My Mom opened a small box of Baking Soda and placed it next to the cultures. I don't know exactly what she was expecting but it didn't do anything lol. You basically only smell them when you walk right by them, but they're kind of isolated so you're not really near them and it's not horrible or anything.

By the way, does adding some sort of additional surface for crawling/hatching on increase the production? I don't know what I'd use for sure, but I was thinking of sticking a piece of carboard (about as big as fits) in the container right in the middle. Would that do anything?

Thanks


----------



## joshsfrogs (May 6, 2004)

Add coffee filters (folded into pie-shaped cones) to the container to add surface area. This will increase production.


----------



## mack (May 17, 2005)

hey check out the last recipe in this post...the one with grape juice concentrate. i don't like to cook, even for myself, so i use the instant from ED's, and don't think it stinks too bad, just yeasty. but the grape juice version is the least stinky i've ever seen. i now always use 1/2 water and 1/2 vinegar for the liquid portion, and used less yeast than called for in this recipe...i just sprinkle some extra yeast on top of the culture.


----------



## Laxman (Aug 26, 2005)

is a culture of ffs actually needed or can you just go to the pet store and buy some ffs or crickets every couple days?????trying to get my mom to allow me to get the frogs but I dont think she know that I need to basically breed flies/maggots. I think that it might be a turn off for my mom just hoping for another solution though I think I already know the answer...


----------



## elmoisfive (Dec 31, 2004)

Add a small amount of honey to your FF mix before you add water or water/vinegar. You will find that it really cuts the smell.

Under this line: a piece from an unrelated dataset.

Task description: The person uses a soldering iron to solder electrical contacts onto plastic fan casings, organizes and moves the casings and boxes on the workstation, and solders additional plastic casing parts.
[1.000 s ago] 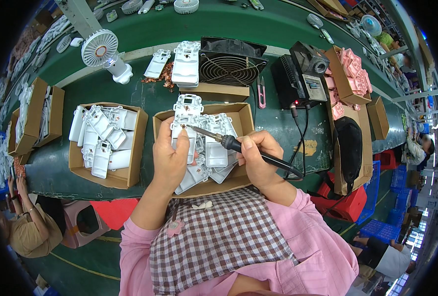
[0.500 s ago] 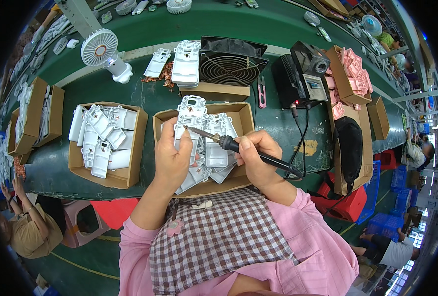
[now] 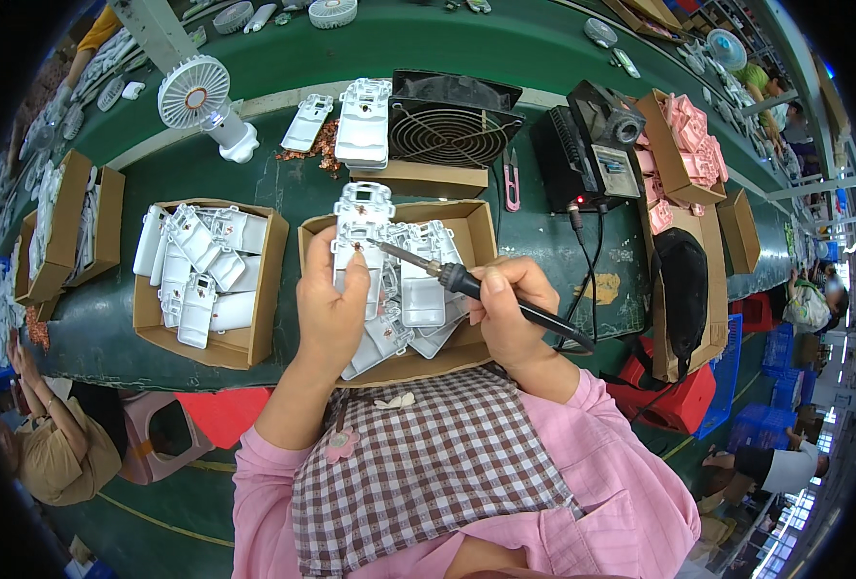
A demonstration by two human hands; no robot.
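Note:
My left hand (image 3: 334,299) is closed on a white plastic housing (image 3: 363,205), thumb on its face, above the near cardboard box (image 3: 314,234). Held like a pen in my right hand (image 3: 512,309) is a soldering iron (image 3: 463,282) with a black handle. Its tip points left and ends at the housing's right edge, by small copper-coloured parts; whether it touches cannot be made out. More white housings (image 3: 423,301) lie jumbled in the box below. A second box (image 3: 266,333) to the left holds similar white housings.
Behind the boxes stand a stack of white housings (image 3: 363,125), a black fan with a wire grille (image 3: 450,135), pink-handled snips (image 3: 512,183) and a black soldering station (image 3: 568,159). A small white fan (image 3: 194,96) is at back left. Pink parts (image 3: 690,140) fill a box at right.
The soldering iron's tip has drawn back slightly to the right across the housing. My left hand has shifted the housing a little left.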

To your question about buying FFs from the petstore - that is really too expensive and unreliable of an option long term. Most petstore crickets are too large for your frogs.

Bill


----------



## Guest (Sep 28, 2005)

By small amount of honey. How much do you mean? Ive never heard that one but Id like to give that a shot.


----------



## nyfrogs (May 1, 2005)

i use media from pastorjosh and even after a month it does not smell


----------



## JoshKaptur (Feb 17, 2004)

I use honey too... about 5 drops. Not very much.


----------



## Guest (Sep 29, 2005)

cool. I'll give it a try. 
It's not like they smell that bad, but when I open up my cabinet where they are stored sometimes the odor is quite nasty. 
Thanks.
E


----------



## themann42 (Apr 12, 2005)

fishinmagician said:


> cool. I'll give it a try.
> It's not like they smell that bad, but when I open up my cabinet where they are stored sometimes the odor is quite nasty.
> Thanks.
> E


interesting. are they kept in a solid cabinet with no light? or do you have some sorta light in there? i was just thinking about placing mine in a cabinet/drawer or something when i re-read this thread, i must have missed this last post.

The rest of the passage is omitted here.